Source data
*****

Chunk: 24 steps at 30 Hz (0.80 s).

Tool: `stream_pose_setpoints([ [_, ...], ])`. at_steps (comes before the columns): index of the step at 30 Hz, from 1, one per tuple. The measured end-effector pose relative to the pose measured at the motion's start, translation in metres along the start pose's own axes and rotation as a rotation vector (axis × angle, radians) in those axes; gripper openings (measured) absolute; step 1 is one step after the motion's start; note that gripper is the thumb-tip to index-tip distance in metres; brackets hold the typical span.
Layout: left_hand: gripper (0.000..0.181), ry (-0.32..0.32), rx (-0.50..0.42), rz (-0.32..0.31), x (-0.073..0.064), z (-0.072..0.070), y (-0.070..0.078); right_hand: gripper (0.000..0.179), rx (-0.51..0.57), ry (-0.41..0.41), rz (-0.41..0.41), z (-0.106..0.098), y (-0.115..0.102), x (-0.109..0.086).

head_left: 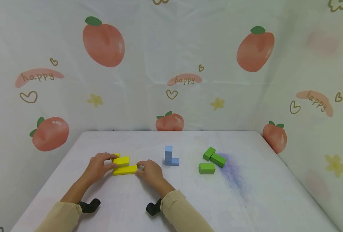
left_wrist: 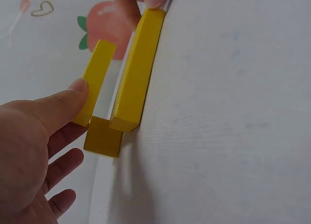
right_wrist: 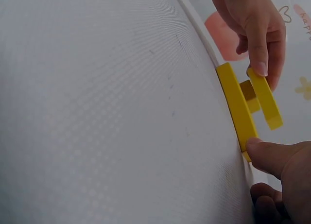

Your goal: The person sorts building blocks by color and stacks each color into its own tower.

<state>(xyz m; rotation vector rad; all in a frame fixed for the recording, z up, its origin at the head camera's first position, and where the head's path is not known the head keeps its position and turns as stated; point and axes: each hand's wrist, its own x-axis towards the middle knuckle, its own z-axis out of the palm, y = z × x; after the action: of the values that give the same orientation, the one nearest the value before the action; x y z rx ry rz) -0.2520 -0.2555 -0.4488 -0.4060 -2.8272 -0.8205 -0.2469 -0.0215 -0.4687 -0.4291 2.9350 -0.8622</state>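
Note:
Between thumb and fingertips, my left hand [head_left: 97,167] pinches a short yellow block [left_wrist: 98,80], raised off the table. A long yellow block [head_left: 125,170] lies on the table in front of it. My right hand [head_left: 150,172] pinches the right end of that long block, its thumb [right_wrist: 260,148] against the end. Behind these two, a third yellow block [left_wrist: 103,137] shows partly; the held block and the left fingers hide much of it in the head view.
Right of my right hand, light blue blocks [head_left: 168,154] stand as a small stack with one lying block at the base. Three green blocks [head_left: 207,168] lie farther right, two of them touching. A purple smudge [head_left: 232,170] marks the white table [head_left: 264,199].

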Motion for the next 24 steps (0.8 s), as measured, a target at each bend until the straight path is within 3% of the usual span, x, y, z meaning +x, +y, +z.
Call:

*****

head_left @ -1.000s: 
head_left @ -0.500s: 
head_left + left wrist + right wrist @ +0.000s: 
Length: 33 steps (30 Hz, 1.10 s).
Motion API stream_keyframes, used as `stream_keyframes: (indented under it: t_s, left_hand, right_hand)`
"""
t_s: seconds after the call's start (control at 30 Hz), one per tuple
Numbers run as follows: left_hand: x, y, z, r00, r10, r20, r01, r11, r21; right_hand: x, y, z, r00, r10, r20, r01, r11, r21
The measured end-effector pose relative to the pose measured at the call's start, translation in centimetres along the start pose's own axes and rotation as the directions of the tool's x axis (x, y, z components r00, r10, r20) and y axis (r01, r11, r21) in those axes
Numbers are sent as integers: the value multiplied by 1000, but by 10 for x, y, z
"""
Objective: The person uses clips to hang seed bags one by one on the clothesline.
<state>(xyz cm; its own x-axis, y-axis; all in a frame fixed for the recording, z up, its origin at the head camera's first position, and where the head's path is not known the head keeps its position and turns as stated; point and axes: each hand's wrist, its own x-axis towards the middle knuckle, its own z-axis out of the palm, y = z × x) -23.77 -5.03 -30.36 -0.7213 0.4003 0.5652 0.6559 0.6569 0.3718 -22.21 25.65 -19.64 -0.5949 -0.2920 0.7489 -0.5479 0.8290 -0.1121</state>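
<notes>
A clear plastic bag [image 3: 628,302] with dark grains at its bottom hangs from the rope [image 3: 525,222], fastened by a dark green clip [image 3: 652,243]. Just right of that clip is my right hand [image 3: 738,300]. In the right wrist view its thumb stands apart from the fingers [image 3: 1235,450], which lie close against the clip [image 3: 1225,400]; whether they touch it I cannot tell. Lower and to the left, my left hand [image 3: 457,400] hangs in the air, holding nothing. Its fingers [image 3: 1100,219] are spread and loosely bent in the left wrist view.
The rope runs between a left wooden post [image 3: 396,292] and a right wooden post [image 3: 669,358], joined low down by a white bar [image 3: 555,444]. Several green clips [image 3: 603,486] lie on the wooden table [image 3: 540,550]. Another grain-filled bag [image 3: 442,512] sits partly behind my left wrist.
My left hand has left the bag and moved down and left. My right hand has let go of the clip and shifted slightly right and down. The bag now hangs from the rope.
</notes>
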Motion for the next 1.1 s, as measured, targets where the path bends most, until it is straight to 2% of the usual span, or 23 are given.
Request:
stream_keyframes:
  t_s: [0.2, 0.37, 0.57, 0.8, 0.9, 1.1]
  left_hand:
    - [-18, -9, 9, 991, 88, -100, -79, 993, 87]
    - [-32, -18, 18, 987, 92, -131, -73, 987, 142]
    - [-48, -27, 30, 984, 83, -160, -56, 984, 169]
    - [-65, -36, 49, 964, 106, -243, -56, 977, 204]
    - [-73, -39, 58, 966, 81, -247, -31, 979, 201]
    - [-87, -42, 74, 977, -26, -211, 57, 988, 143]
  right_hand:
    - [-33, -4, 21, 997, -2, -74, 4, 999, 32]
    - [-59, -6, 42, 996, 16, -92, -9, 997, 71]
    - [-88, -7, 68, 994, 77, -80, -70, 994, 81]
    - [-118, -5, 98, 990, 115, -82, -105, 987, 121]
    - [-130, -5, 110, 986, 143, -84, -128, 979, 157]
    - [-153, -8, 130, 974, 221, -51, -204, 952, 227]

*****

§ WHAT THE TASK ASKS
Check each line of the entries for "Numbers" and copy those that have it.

§ PROBLEM SOLUTION
Numbers run as follows: left_hand: x, y, z, r00, r10, r20, r01, r11, r21; right_hand: x, y, z, r00, r10, r20, r01, r11, r21
Numbers are sent as integers: the value multiplied by 1000, but by 10 for x, y, z

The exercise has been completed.